Halb war es Feigheit – halb war es Klugheit, was sie so denken und fühlen ließ.

Aber mitten hinein in ihren Freudentaumel platzte ein Gedanke, der in wenigen Sekunden schwarz und riesengroß ihr ganzes Denken erfüllte.

Gut, ich habe eine Zukunft ... im kommenden Herbst werde ich wer sein ... muß wer sein ... ich fühle es ... und es lügt nicht ... aber was geschieht bis dahin? ... Wovon werde ich bis dahin leben ...?

Und alle ihre bunten Zukunftsträume wurden aschgrau, vergingen wie Seifenblasen.

Mit schwerem Gemüte kehrte sie heim.

So viel sie auch rechnete, und wenn sie noch so sparte, von der Zimmermiete allein war es unmöglich, das Leben zu fristen.

Sie hatte keine Kohlen im Haus, keine Fett- und Mehlvorräte ... alle Leute sagten, es würde noch ärger werden. Die Regierung hatte kein Geld, Lebensmittel für die Bevölkerung einzukaufen. Es wird zu Hungerrevolten kommen, es wird geplündert werden, die Regierung wird abdanken müssen. Wien wird in den Abgrund versinken.

Aber plötzlich fiel ihr wieder ein: Ich bin ja nicht mehr allein. Er ist ja gescheit und wird auch da einen Ausweg finden, wie man über diese paar Monate hinüberkommt, ehe der Glanz und das große Glück sie hoch emporheben werden über alle Not und Sorge dieses Lebens.

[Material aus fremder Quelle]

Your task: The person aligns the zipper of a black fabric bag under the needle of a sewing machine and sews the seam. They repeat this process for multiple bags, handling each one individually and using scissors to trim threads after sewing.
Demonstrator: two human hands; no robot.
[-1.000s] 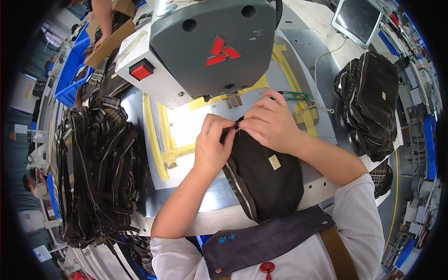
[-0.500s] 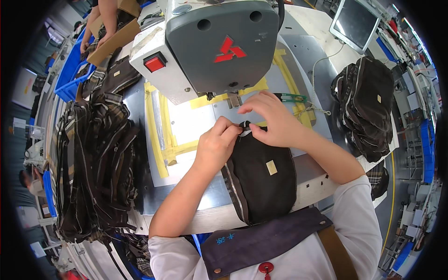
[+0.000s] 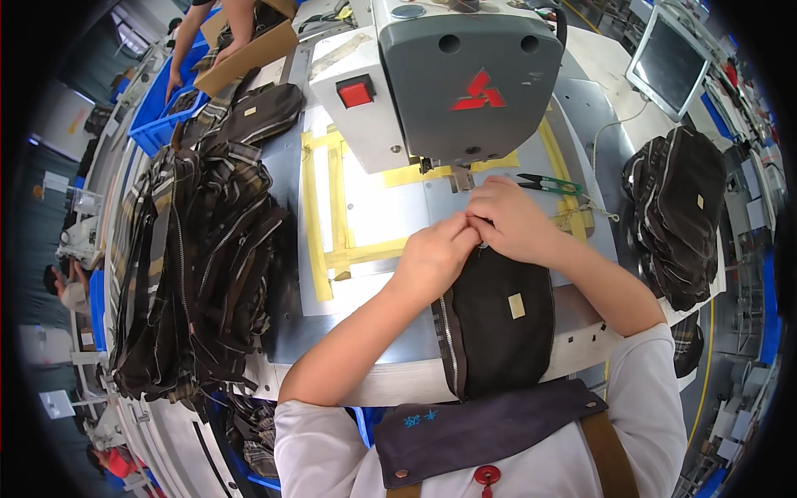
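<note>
A dark brown fabric bag [image 3: 498, 332] with a zipper and a pale tag lies lengthwise before me on the machine bed. My left hand [image 3: 440, 253] and my right hand [image 3: 515, 220] meet at its far end, fingers closed and pinched around that end; their fingers hide exactly what they grip. Just beyond them stands the grey and white sewing machine head [image 3: 469, 83], with yellow tape on the plate [image 3: 374, 253] below. Green-handled snips [image 3: 560, 187] lie beside my right hand, a cord near them.
Heaped plaid and dark bags [image 3: 191, 274] cover the left side; another stack [image 3: 681, 216] sits at right. A monitor [image 3: 668, 58] stands back right. At back left, another person's hands [image 3: 232, 46] reach into a cardboard box [image 3: 257, 58] and a blue crate [image 3: 154, 116].
My right hand's fingers, lifted and spread half a second ago, have come back together beside the left hand at the bag's end. The whole view has shifted, placing the scene further right.
</note>
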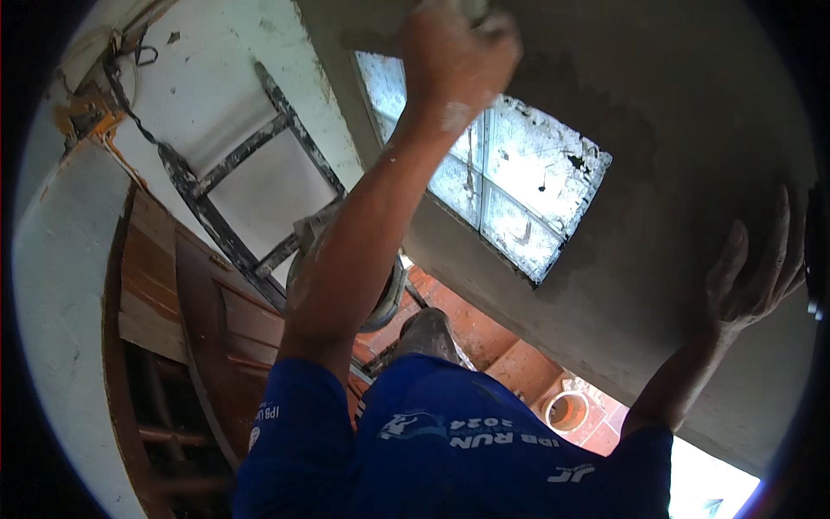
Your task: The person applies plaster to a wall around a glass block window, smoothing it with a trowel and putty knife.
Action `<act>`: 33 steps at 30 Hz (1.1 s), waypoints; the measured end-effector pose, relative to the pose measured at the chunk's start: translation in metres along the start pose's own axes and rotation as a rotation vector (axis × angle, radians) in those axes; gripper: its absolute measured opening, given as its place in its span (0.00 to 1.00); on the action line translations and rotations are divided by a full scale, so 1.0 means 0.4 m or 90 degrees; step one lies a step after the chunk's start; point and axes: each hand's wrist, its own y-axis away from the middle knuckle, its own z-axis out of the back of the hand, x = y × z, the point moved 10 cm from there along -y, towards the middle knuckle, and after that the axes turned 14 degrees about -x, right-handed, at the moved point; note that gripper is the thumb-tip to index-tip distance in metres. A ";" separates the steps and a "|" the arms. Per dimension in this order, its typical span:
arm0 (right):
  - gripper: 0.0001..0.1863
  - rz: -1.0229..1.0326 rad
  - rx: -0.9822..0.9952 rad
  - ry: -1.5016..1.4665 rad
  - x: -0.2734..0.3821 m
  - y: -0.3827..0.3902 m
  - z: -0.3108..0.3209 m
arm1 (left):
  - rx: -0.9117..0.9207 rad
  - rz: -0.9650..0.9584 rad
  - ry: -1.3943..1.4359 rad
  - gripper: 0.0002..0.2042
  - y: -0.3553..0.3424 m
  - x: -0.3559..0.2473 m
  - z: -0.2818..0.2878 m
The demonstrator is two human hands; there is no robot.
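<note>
My left hand (pixel 458 60) is raised at the top against the grey plastered wall (pixel 683 121), its fingers curled round a greyish thing I cannot make out clearly. Below it a window of glass blocks (pixel 545 173), speckled with dark and white marks, sits in the plaster, partly hidden by my left forearm. At the right, my right hand (pixel 743 277) is open, with long spread fingers on or very close to the same wall. My blue shirt fills the bottom middle.
A dark, paint-spattered ladder (pixel 238 164) stands by a white wall. A wooden door (pixel 216 311) and hanging cables (pixel 130 104) are at left. A grey container (pixel 380 307) is behind my forearm. Lower down are terracotta floor tiles (pixel 467 311) and a round orange bucket (pixel 566 411).
</note>
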 end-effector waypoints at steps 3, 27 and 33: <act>0.22 -0.029 0.018 0.022 -0.043 0.032 0.015 | 0.089 0.114 0.048 0.08 -0.016 -0.089 0.010; 0.35 -0.265 0.344 -0.663 0.644 -0.125 -0.166 | -0.138 0.262 0.311 0.14 0.072 0.064 0.317; 0.25 -0.386 0.440 -0.680 0.672 -0.033 -0.346 | -0.003 0.309 0.207 0.27 0.077 0.148 0.200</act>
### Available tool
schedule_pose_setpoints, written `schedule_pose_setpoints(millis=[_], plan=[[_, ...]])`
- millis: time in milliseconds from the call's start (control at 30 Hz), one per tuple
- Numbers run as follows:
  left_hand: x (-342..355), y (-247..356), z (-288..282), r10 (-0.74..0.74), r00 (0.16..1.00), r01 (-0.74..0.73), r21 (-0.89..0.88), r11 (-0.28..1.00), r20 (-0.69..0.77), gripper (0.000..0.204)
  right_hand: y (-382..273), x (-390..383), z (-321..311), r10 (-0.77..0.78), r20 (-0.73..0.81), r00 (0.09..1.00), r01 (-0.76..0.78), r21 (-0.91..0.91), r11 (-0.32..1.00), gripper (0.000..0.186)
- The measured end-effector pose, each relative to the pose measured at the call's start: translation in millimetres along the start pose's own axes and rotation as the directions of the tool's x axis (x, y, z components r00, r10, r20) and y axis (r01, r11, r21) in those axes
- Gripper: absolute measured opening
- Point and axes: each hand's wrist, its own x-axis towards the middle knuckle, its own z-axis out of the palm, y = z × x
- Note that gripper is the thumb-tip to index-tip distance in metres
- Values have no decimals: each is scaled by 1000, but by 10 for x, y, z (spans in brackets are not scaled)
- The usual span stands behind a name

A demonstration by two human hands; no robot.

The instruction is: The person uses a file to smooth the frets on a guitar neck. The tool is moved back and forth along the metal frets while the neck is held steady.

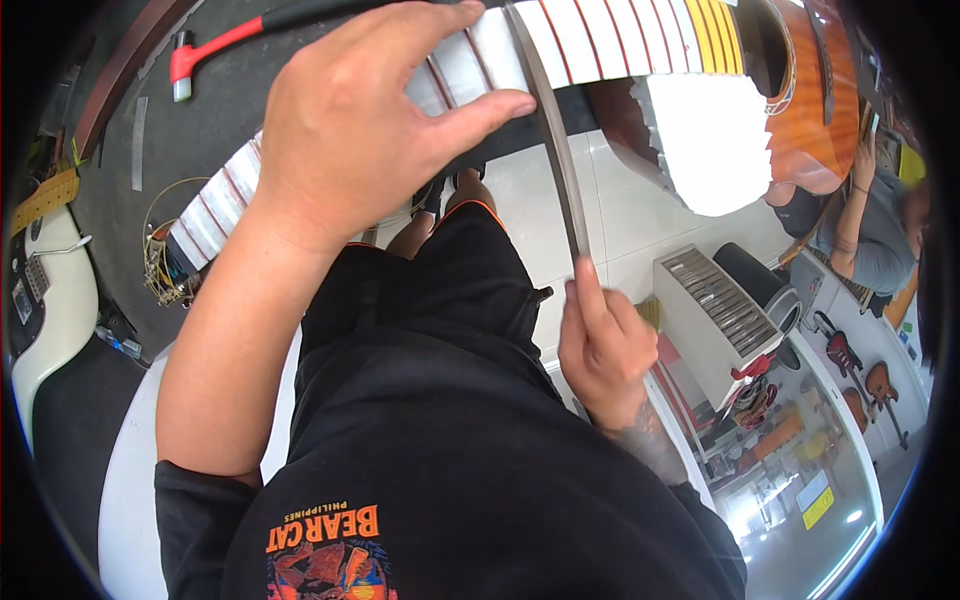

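An acoustic guitar [815, 120] lies across the top, its fretboard [630, 30] taped white and yellow between dark red-edged frets, with a white sheet [710, 140] over part of the body. My left hand [350, 130] grips the neck, thumb and forefinger spread along it, their tips beside or touching a long metal file [550, 140]. The file lies crosswise over the fretboard and slants down toward me. My right hand [605, 345] is closed on its lower end, forefinger extended along it. The neck under my left palm is hidden.
A red-and-black hammer [200, 55], a steel ruler [140, 145] and a cream electric guitar [60, 280] lie on the dark bench [90, 400] at left. At right are a slotted box of tools [715, 310], a glass display case [800, 470] and another person [870, 230].
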Motion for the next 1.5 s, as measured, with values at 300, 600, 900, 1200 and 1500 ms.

Er hatte doch gemeint, sie solle Reisen für ihn machen, mit geheimen Aufträgen.

Sie hat sich dummerweise geweigert, und er ist nicht einmal böse geworden, obwohl er ein gutes Recht dazu gehabt hätte, sondern hat sofort einen anderen Ausweg gewußt.

Aber morgen wird sie alles gut machen und ihm sagen, daß sie bereit ist, für ihn zu reisen – und daß sie vernünftig geworden ist und alles eingesehen hat – und er möge sie nur richtig instruieren, damit sie keine Dummheiten mache.